上記のように委託者が自分の死亡後の受益権をいつまでも定めることができるとすると、委託者にとっては自分の死亡後も自分の意思で財産の帰属を差配することができ、非常に有益と思われますが、一方、信託が終了するまで、当該信託財産の受益権ないし所有権の最終的な帰属者が定まらないことになりますので、不確定な財産を生み出すことになり、場合によっては取引の安全を害する可能性もあります。そこで、信託法では、上記のような後継ぎ遺贈型受益者連続信託については、当該信託がされた時から、30年を経過した時以後に現に存する受益者が当該定めにより受益権を取得した場合であって、当該受益者が死亡するまで、または当該受益権が消滅するまでその効力を有するとしています(91条)。すなわち、信託の設定後30年経過した後に、新たに信託受益権を取得した者が死亡した時点で信託は終了することになります。例えば30年目の時点でAさんが信託受益権有しており、40年目にAさんが死亡し、Bさんが信託受益権を取得した場合、Bさんが死亡した時点で信託は終了することになります(Bさんが信託受益権取得後50年生存した場合は、信託設定時から90年信託が存続することになります)。

民法の相続による定めでは、相続人が法律によって定められており、遺言書を作成する場合でも、必ずしも委託者の希望通りに財産の承継を行うことが出来ない場合が多くあります。後継ぎ遺贈型受益者連続信託は、アメリカなどではよく利用される制度ですが、今回信託法の改正によって日本でもこれが認められたことの価値は非常に大きいと思われます。

例えば、田中一郎には前妻(死亡)との間に子供である田中二郎がおり、その後、後妻である花子(旧姓高橋)と結婚したとします。
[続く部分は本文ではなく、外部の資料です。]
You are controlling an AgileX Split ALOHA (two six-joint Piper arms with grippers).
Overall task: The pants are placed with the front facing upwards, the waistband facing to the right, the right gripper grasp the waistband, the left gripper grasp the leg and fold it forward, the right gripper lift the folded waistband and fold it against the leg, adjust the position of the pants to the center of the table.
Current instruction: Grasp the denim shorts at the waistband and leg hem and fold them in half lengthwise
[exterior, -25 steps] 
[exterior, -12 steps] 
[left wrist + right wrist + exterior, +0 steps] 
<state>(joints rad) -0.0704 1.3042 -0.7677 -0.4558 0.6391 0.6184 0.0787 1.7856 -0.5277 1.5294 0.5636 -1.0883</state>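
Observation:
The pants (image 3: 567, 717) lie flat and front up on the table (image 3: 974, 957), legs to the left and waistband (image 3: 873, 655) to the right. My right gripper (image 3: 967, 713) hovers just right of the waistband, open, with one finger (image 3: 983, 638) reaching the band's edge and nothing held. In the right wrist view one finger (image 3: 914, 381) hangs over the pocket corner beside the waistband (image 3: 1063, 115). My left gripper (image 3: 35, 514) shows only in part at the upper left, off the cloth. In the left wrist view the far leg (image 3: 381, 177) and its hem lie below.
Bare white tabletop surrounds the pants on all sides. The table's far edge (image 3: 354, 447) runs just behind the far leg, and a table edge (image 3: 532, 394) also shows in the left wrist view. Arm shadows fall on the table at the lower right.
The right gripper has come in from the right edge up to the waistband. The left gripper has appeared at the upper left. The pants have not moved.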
法定相続では、田中二郎と後妻の花子が半分ずつ財産を相続することになりますが、田中一郎としては、後妻の生活が心配であることから少なくとも後妻の生存中は後妻を自宅に住まわせたいと考えています。一方、田中一郎の自宅は田中家から代々承継した財産であるので、後妻の死亡後はその財産を田中二郎に承継してもらいたいと考えていたとします。もし、田中一郎が遺言を書き、後妻である花子に相続させたとすると、花子は生存中にその財産を処分してしまうことが可能となりますし、仮に花子が遺言を書かずに死亡した場合には、当該財産は花子の法定相続人である高橋家のだれか(例えば両親や兄弟)が相続してしまうことになり、田中一郎の望みをかなえることはできなくなります。このような場合に、後継ぎ遺贈型の受益者連続信託により、自宅を信託財産とする信託を設定し、田中一郎の死亡後は花子を受益者とし、花子の死亡後は田中二郎を受益者とすることで、一郎の目的を達することができます。もし花子の死亡によって信託を終了させたいのであれば、花子の死亡を信託の終了事由とし、田中二郎を元本受益者と定めることで、花子の死亡後は田中二郎が当該不動産の所有者となることもできます。
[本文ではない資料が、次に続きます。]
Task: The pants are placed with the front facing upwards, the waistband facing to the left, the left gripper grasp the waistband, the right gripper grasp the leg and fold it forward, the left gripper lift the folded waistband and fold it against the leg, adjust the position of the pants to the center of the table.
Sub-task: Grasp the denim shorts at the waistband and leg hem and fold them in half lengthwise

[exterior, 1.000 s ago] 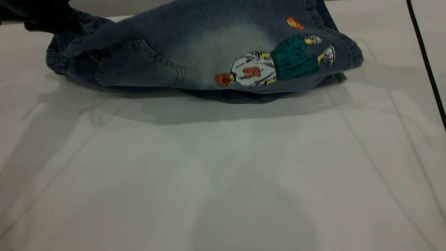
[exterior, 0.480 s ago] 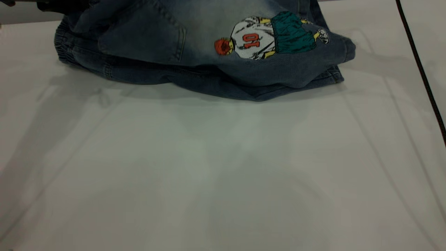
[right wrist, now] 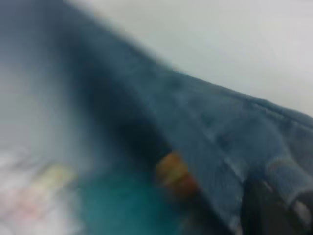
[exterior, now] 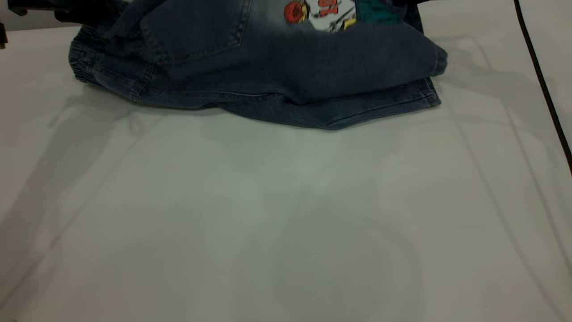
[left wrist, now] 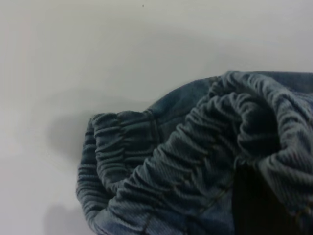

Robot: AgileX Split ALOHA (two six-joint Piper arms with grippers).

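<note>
The pants [exterior: 277,76] lay at the far side of the white surface [exterior: 286,223], the rear layer lifted so that a back pocket [exterior: 196,31] and the lower part of a cartoon patch [exterior: 330,11] faced the exterior camera. The bottom layer rested flat, its stitched hem toward the near side. The gathered waistband [left wrist: 161,166] bunched at the left end. The left pincer [left wrist: 259,205] showed as a dark shape pressed into the waistband folds; the right pincer [right wrist: 274,205] sat against denim near the patch. Whether either was clamped could not be told. No containers appeared.
</note>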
同様の事例は妻に連れ子がいる場合でも生じると思われます。例えば、田中一郎が花子と結婚したところ、田中一郎が子供を設けることなく死亡した場合、法定相続分としては花子が3分の2(花子と一郎の両親が相続人の場合)ないし4分の3(花子と一郎の兄弟が相続人の場合)を取得することになり、花子の死亡後は、花子が相続した財産は花子の親族に相続されてしまうことになります。もし、田中一郎がその財産を田中家から相続したものである場合は、田中一郎としては田中家の出身である自分の兄弟などに相続してもらいたいと考えるかもしれません。このような場合にも、後継ぎ遺贈型受益者連続信託を活用することで、花子の生存中は一郎の財産から生じる利益(例えば賃貸マンションの賃料)を花子に取得させ、花子の生活を保障するとともに、花子の死亡後は、田中一郎の兄弟に承継させることで、最終的に当該財産の所有権を田中家に帰属させることができます。このように、後継ぎ遺贈型の受益者連続信託は、委託者の死亡後における財産の受益者を何代にもわたって定めることが出来る制度ですので、相続について活用することで、従前できなかった新しい財産の承継方法に大きな道を開くと考えられます。